WHAT YOU HAVE TO DO:
Only one stretch of the listing below is wanted. Give it again exactly, from the line with "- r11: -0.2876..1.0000" through the line with "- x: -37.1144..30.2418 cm".

== Segment start ==

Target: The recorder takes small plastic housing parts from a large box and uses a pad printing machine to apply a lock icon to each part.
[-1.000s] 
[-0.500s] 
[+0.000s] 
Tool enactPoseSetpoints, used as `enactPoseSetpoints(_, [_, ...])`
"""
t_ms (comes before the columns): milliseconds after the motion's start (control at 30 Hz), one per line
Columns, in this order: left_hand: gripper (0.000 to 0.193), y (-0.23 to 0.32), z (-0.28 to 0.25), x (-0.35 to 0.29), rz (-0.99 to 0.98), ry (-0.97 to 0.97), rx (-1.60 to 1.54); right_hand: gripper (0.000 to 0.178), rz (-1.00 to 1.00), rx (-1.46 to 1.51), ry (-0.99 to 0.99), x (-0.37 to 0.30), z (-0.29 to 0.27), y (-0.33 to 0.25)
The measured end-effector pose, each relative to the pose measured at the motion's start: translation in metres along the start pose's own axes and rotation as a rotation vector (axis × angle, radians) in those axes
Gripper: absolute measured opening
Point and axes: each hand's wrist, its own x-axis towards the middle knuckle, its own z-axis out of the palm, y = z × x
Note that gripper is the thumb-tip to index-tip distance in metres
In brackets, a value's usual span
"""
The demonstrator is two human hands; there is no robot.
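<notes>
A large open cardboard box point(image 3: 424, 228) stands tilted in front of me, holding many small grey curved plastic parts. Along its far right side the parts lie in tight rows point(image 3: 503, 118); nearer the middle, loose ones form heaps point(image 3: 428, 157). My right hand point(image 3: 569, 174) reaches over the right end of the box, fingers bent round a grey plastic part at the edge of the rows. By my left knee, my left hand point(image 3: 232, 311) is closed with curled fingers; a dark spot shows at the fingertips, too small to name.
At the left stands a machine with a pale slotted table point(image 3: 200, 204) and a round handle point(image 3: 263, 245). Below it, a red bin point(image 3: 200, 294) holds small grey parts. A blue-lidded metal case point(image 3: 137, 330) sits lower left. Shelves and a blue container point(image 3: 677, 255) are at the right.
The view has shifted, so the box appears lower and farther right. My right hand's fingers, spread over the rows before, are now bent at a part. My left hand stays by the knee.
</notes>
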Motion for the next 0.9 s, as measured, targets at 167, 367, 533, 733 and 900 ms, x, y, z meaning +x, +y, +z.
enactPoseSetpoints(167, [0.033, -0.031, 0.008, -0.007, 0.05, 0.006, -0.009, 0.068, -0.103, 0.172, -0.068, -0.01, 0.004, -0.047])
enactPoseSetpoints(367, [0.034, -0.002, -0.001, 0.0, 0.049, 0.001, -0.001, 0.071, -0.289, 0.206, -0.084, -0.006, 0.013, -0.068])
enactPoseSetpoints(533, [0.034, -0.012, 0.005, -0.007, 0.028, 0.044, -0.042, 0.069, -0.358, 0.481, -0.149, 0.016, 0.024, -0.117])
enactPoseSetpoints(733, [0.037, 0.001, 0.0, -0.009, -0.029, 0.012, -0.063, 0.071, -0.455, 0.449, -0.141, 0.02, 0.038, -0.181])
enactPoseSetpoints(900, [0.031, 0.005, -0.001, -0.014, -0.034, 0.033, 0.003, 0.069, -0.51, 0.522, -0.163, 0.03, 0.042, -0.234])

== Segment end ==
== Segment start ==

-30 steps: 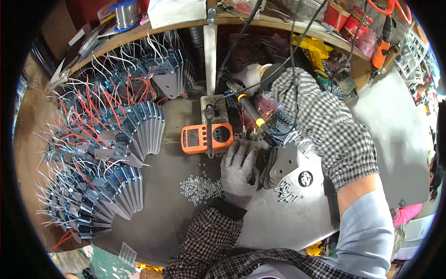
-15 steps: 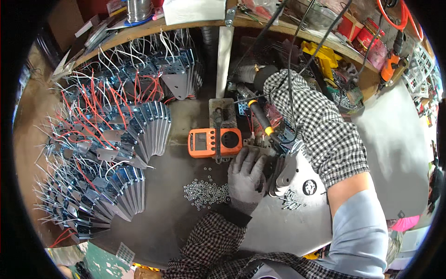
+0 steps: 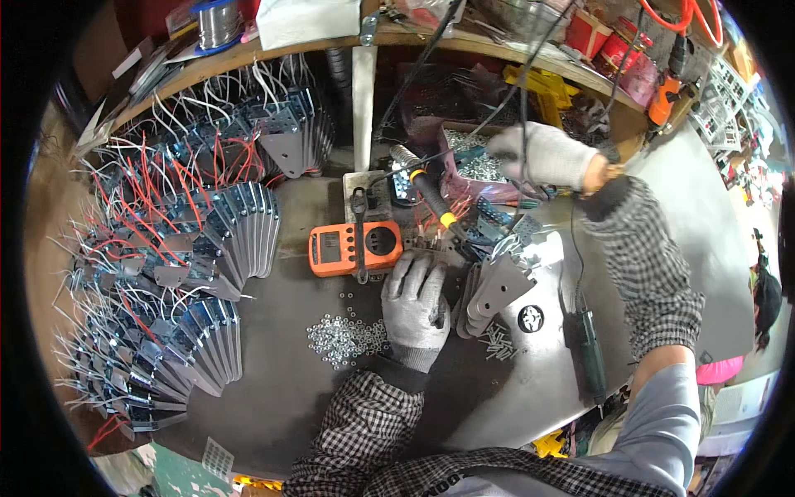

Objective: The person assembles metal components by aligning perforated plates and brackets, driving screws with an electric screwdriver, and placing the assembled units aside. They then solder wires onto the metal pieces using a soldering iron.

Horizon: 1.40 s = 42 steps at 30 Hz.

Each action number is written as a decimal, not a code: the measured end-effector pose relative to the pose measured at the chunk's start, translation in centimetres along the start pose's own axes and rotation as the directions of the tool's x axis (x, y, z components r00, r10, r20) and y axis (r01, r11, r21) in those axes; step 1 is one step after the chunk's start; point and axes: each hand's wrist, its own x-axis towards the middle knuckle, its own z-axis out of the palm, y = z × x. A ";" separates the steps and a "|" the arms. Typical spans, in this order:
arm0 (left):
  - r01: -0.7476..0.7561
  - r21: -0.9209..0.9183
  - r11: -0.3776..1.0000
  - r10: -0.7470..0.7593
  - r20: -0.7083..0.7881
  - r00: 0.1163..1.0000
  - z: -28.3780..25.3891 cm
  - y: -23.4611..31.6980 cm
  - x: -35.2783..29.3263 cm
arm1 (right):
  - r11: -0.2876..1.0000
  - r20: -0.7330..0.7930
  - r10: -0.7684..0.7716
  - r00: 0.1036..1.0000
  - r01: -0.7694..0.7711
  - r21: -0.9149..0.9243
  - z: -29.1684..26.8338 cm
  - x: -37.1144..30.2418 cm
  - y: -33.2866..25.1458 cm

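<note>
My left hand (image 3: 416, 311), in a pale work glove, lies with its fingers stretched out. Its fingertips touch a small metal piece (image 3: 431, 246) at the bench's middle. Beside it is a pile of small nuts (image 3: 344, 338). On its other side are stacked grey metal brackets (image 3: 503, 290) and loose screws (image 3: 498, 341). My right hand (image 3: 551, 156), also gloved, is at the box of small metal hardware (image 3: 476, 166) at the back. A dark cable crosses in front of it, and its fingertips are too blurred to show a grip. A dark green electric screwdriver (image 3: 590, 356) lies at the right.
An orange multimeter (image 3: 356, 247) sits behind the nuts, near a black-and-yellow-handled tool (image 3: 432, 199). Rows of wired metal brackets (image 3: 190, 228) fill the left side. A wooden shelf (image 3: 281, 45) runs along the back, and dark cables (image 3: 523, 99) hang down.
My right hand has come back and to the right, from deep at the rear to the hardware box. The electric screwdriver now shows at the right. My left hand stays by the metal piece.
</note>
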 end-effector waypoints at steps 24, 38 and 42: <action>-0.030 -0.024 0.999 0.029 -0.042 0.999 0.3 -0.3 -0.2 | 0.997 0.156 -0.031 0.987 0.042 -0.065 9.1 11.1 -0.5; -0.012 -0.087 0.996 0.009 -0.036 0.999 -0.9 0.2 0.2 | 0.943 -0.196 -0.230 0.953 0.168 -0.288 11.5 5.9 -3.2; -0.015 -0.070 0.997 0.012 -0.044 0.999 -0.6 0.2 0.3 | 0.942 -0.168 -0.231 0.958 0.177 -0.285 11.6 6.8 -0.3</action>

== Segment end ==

THE ANSWER:
  - r11: -0.2876..1.0000
  - r20: -0.7330..0.7930
  - r10: -0.7684..0.7716
  - r00: 0.1036..1.0000
  - r01: -0.7694..0.7711
  - r21: -0.9149..0.9243
  - z: -29.1684..26.8338 cm
  - x: -37.1144..30.2418 cm

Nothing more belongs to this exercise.